CODEWITHSUNDEEP
swift
Farhad-Taran
Farhad-Taran

Reputation: 6512

How to create generic protocols in Swift?

I'd like to create a protocol with a method that takes a generic input and returns a generic value.

This is what I've tried so far, but it produces the syntax error.

Use of undeclared identifier T.

What am I doing wrong?

protocol ApiMapperProtocol {
    func MapFromSource(T) -> U
}

class UserMapper: NSObject, ApiMapperProtocol {
    func MapFromSource(data: NSDictionary) -> UserModel {
        var user = UserModel() as UserModel
        var accountsData:NSArray = data["Accounts"] as NSArray     
        return user
    } 
}

Upvotes: 106

Views: 84215

Answers (5)

Saurabh Sharma
Saurabh Sharma

Reputation: 207

How to create and use generic Protocol:

protocol Generic {
    
    associatedtype T
    associatedtype U

    func operation(_ t: T) -> U
}


// Use Generic Protocol

struct Test: Generic {

    typealias T = UserModel
    typealias U = Any
    
    func operation(_ t: UserModel) -> Any {
        let dict = ["name":"saurabh"]
        return dict
    }
}

Upvotes: 2

denis_lor
denis_lor

Reputation: 6547

In order to achieve having generics and as well having it declare like this let userMapper: ApiMapperProtocol = UserMapper() you have to have a Generic Class conforming to the protocol which returns a generic element.

protocol ApiMapperProtocol {
    associatedtype I
    associatedType O
    func MapFromSource(data: I) -> O
}

class ApiMapper<I, O>: ApiMapperProtocol {
    func MapFromSource(data: I) -> O {
        fatalError() // Should be always overridden by the class
    }
}

class UserMapper: NSObject, ApiMapper<NSDictionary, UserModel> {
    override func MapFromSource(data: NSDictionary) -> UserModel {
        var user = UserModel() as UserModel
        var accountsData:NSArray = data["Accounts"] as NSArray     
        return user
    } 
}

Now you can also refer to userMapper as an ApiMapper which have a specific implementation towards UserMapper:

let userMapper: ApiMapper = UserMapper()
let userModel: UserModel = userMapper.MapFromSource(data: ...)

Upvotes: 5

Heath Borders
Heath Borders

Reputation: 32107

To expound on Lou Franco's answer a bit, If you wanted to create a method that used a particular ApiMapperProtocol, you do so thusly:

protocol ApiMapperProtocol {
    associatedtype T
    associatedtype U
    func mapFromSource(T) -> U
}

class UserMapper: NSObject, ApiMapperProtocol {
    // these typealiases aren't required, but I'm including them for clarity
    // Normally, you just allow swift to infer them
    typealias T = NSDictionary 
    typealias U = UserModel

    func mapFromSource(data: NSDictionary) -> UserModel {
        var user = UserModel()
        var accountsData: NSArray = data["Accounts"] as NSArray
        // For Swift 1.2, you need this line instead
        // var accountsData: NSArray = data["Accounts"] as!
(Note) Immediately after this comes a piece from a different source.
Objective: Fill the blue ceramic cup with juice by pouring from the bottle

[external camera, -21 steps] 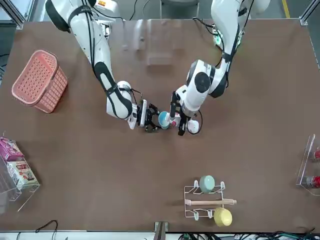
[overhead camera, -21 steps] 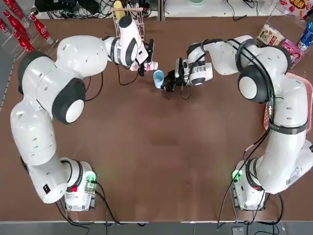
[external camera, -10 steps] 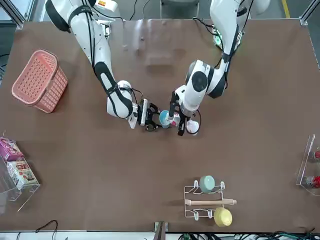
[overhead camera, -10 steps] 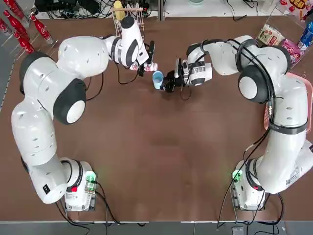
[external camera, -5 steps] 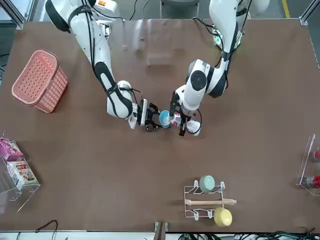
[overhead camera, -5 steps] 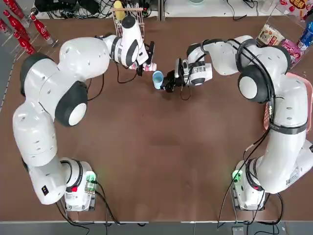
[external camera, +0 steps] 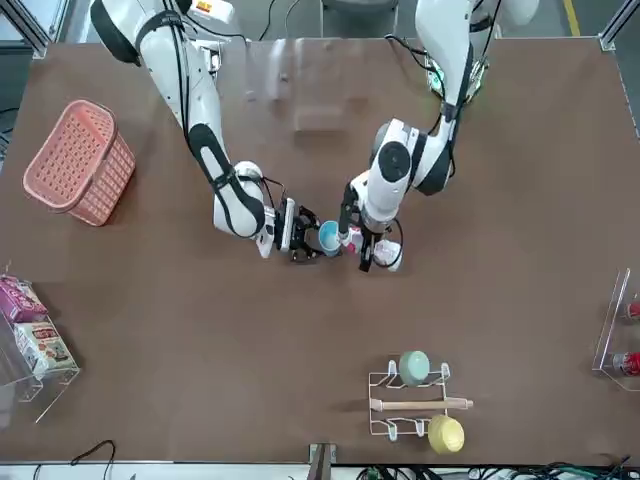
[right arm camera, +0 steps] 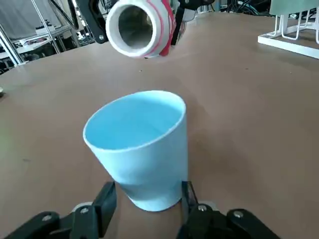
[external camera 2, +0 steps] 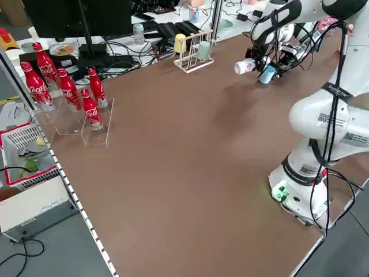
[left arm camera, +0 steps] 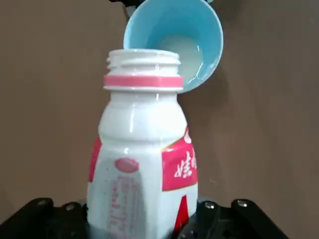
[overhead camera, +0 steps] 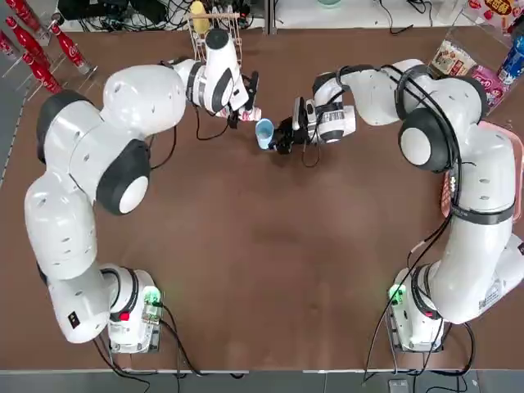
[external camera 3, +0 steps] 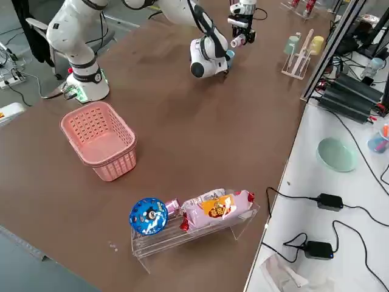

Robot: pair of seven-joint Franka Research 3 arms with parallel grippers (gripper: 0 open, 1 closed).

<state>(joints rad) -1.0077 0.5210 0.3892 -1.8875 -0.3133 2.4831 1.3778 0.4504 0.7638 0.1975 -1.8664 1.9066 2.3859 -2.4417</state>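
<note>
Centrally, toward the far edge of the brown table [overhead camera: 262,270], two white robot arms meet over a drink. The right gripper [overhead camera: 282,134] pinches the blue ceramic cup [overhead camera: 264,132] near its base, fingers pressed against its sides, holding it steady and slightly tilted so its mouth faces the other arm. The cup is smooth, glazed and tapered, light blue outside, with a little pale liquid pooled at the bottom.

The left gripper [overhead camera: 243,107] clamps the bottle [overhead camera: 251,112] around its lower body and holds it tipped on its side, its open neck aimed at the cup's rim, just beside it; this looks like the pouring stage. The bottle is slim white plastic with a threaded neck, a pink collar ring and a red-marked label, and no cap is on it.

A wire rack [overhead camera: 214,23] with pale cups stands at the far edge, red cola bottles [overhead camera: 37,51] at the far left corner, a pink basket [external camera: 81,161] at the right edge.
</note>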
NSArray
        return user
    }
}

class UsesApiMapperProtocol {
    func usesApiMapperProtocol<
        SourceType,
        MappedType,
        ApiMapperProtocolType: ApiMapperProtocol where
          ApiMapperProtocolType.T == SourceType,
          ApiMapperProtocolType.U == MappedType>(
          apiMapperProtocol: ApiMapperProtocolType, 
          source: SourceType) -> MappedType {
        return apiMapperProtocol.mapFromSource(source)
    }
}

UsesApiMapperProtocol is now guaranteed to only accept SourceTypes compatible with the given ApiMapperProtocol:

let dictionary: NSDictionary = ...
let uses = UsesApiMapperProtocol()
let userModel: UserModel = uses.usesApiMapperProtocol(UserMapper()
    source: dictionary)

Upvotes: 29

Lou Franco
Lou Franco

Reputation: 89142

It's a little different for protocols. Look at "Associated Types" in Apple's documentation.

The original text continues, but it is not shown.